Saturday, October 23, 2010

A middle-class entitlement Oklahoma can't afford

Last week in The Oklahoman there was an excellent letter to the editor from Tammy Schack of Edmond. "Let's quit talking about school vouchers and begin the process of implementing them for everyone," she wrote. "The resulting competition would of necessity produce higher achievers and squelch government control." So she had me from hello. But she goes on:
Also, let's send the babies home! No child 4 years old or younger should be in an institution of formal learning, but rather at home doing the things little kids do. Public school teachers shouldn't be paid for babysitting at taxpayers' expense. If parents deem their 5-year-olds ready for school, appropriate testing should determine whether they can begin first grade. No more kindergarten! This would allow many more children to remain at home for that crucial year of maturity without feeling compelled to go with the status quo.

I agree. Heritage Foundation researcher Lindsey Burke correctly calls government preschool "an expensive and unnecessary middle-class subsidy." American Enterprise Institute scholar Douglas Besharov worries that "preschool will become a new middle-class entitlement" which shortchanges the poor.

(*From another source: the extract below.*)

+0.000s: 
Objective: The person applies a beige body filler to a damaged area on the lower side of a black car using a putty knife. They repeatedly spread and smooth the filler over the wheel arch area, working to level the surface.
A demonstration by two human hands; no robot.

As much as I would love to "send the babies home," a good first step would be to means-test the program. Just as it is wrong to provide Medicaid for millionaires (as The Wall Street Journal so lyrically put it), it is wrong to provide free babysitting for millionaires. At a time when Oklahoma policymakers are forced to make tough budget choices with your hard-earned money, means-testing preschool daycare is a good place to start.

(If you can stomach it, click on the chart to enlarge.)

1 comment:

Amanda said...

Brandon - I moved to Oklahoma from Mississippi and the only 4 year old programs there was Head Start which was Means Tested unless you had a special needs child that demonstrated a need for early intervention. There was NO Pre-K in Schools at all. I was blown away when I saw that Oklahoma funded that at the actual schools.